Jazz interview with jazz bassist Eric Hochberg. An interview by email in writing.
JazzBluesNews.com: – First let’s start with where you grew up, and what got you interested in music?
Eric Hochberg: – I grew up in Evanston, IL, also the home of great bassists Bob Cranshaw and Stafford James, and I remember being interested in music from a very early age. I would pretend that the back of our sofa was a piano keyboard and mimic playing on it. I started piano lessons in first grade.
JBN: – How did your sound evolve over time? What did you do to find and develop your sound?
EH: – Well, cumulative experience is key to developing knowledge and the sound that results. Playing a number of instruments does also. My piano, guitar and trumpet experience definitely influence my bass playing and composing.
JBN: – What practice routine or exercise have you developed to maintain and improve your current musical ability especially pertaining to rhythm?

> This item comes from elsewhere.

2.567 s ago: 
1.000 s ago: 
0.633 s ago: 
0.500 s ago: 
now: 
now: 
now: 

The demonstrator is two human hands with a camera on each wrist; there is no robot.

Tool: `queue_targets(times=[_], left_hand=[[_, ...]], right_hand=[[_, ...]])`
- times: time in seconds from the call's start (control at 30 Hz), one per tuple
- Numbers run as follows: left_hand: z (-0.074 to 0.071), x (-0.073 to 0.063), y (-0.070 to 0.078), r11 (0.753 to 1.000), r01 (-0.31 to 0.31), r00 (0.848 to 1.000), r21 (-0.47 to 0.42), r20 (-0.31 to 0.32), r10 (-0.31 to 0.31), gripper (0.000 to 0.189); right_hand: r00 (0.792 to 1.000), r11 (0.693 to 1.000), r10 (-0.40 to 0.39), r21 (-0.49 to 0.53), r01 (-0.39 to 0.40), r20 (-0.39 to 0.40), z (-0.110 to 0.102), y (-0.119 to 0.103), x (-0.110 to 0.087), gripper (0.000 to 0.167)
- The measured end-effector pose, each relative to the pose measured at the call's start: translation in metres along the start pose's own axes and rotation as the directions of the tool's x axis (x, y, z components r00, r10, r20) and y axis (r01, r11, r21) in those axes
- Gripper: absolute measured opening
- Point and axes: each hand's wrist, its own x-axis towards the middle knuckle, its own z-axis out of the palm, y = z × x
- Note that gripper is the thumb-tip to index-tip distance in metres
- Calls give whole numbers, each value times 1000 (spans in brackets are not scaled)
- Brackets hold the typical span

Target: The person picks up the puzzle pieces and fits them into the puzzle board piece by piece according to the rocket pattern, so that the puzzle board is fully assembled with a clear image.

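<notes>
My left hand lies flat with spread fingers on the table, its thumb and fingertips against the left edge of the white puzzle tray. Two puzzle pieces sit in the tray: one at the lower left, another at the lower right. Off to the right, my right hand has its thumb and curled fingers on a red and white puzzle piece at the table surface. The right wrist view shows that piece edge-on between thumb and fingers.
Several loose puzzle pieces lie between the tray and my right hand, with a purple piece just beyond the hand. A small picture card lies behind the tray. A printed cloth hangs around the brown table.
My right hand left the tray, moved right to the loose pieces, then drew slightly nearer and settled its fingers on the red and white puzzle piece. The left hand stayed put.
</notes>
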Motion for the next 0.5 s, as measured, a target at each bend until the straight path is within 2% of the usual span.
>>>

EH: – Up until the pandemic I had been playing five to seven gigs a week for fourteen years with my group, The Eric Hochberg Trio, so that was pretty good routine for maintaining things. I still play scales and technical exercises with a metronome and have even been playing along with records to try and get back into shape as work is coming back.
JBN: – How to prevent disparate influences from coloring what you’re doing?
EH: – On the contrary, Whatever I hear influences me in some way, whether I choose to use it or not in my own music. I’m open to being influenced!
JBN: – How do you prepare before your performances to help you maintain both spiritual and musical stamina?
EH: – As I mentioned, playing as often as I was kept my stamina at a high level. The big question now, coming out of the pandemic, is how to regain the stamina? Spiritually, I just love playing and am always excited to play with good musicians.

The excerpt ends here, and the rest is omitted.